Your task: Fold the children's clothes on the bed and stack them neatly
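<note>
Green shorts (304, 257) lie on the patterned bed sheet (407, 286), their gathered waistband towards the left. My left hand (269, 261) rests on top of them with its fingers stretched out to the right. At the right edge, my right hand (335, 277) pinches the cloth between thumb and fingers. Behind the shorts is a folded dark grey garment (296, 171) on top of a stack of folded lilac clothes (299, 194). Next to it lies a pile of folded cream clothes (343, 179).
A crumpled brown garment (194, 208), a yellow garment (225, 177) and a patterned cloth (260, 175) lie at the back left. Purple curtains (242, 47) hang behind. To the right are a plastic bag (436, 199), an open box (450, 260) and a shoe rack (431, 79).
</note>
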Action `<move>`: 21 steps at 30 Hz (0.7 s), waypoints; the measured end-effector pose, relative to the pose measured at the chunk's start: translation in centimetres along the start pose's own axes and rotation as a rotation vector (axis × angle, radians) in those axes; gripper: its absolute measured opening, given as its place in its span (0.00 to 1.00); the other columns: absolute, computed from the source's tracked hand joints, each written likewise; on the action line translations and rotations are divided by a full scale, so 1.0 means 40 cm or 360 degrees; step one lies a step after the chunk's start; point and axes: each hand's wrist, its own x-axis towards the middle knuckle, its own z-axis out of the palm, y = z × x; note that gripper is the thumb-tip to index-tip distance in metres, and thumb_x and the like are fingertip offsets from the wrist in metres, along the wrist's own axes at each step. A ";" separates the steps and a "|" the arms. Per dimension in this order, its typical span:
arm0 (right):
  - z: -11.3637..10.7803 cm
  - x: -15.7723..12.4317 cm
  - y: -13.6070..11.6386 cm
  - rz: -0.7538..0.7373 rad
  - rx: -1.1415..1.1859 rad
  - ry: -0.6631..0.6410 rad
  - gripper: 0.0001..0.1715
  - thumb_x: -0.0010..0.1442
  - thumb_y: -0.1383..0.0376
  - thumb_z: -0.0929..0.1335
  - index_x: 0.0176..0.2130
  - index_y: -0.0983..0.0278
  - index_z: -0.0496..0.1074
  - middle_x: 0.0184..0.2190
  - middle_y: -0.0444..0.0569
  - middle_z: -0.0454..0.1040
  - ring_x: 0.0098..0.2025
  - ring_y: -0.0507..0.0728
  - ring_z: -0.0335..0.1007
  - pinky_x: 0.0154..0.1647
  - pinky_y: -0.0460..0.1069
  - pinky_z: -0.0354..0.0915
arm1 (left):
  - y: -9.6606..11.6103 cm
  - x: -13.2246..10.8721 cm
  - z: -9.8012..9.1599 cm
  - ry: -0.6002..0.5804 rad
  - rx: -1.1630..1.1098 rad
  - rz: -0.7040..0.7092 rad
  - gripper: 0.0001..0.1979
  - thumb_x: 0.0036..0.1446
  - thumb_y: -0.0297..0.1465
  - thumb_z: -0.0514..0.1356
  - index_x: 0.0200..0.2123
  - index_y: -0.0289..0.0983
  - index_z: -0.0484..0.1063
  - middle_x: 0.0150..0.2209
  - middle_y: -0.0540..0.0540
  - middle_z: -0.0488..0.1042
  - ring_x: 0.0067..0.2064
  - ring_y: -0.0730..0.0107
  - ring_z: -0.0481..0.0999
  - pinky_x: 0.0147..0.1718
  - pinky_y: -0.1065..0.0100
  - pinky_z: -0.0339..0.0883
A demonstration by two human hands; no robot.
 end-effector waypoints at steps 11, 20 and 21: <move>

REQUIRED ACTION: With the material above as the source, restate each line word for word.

SOLVED PROBLEM:
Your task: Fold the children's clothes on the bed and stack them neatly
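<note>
Green shorts (304, 257) lie on the patterned bed sheet (407, 286), their gathered waistband towards the left. My left hand (269, 261) rests on top of them with its fingers stretched out to the right. At the right edge, my right hand (335, 277) pinches the cloth between thumb and fingers. Behind the shorts is a folded dark grey garment (296, 171) on top of a stack of folded lilac clothes (299, 194). Next to it lies a pile of folded cream clothes (343, 179).
A crumpled brown garment (194, 208), a yellow garment (225, 177) and a patterned cloth (260, 175) lie at the back left. Purple curtains (242, 47) hang behind. To the right are a plastic bag (436, 199), an open box (450, 260) and a shoe rack (431, 79).
</note>
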Action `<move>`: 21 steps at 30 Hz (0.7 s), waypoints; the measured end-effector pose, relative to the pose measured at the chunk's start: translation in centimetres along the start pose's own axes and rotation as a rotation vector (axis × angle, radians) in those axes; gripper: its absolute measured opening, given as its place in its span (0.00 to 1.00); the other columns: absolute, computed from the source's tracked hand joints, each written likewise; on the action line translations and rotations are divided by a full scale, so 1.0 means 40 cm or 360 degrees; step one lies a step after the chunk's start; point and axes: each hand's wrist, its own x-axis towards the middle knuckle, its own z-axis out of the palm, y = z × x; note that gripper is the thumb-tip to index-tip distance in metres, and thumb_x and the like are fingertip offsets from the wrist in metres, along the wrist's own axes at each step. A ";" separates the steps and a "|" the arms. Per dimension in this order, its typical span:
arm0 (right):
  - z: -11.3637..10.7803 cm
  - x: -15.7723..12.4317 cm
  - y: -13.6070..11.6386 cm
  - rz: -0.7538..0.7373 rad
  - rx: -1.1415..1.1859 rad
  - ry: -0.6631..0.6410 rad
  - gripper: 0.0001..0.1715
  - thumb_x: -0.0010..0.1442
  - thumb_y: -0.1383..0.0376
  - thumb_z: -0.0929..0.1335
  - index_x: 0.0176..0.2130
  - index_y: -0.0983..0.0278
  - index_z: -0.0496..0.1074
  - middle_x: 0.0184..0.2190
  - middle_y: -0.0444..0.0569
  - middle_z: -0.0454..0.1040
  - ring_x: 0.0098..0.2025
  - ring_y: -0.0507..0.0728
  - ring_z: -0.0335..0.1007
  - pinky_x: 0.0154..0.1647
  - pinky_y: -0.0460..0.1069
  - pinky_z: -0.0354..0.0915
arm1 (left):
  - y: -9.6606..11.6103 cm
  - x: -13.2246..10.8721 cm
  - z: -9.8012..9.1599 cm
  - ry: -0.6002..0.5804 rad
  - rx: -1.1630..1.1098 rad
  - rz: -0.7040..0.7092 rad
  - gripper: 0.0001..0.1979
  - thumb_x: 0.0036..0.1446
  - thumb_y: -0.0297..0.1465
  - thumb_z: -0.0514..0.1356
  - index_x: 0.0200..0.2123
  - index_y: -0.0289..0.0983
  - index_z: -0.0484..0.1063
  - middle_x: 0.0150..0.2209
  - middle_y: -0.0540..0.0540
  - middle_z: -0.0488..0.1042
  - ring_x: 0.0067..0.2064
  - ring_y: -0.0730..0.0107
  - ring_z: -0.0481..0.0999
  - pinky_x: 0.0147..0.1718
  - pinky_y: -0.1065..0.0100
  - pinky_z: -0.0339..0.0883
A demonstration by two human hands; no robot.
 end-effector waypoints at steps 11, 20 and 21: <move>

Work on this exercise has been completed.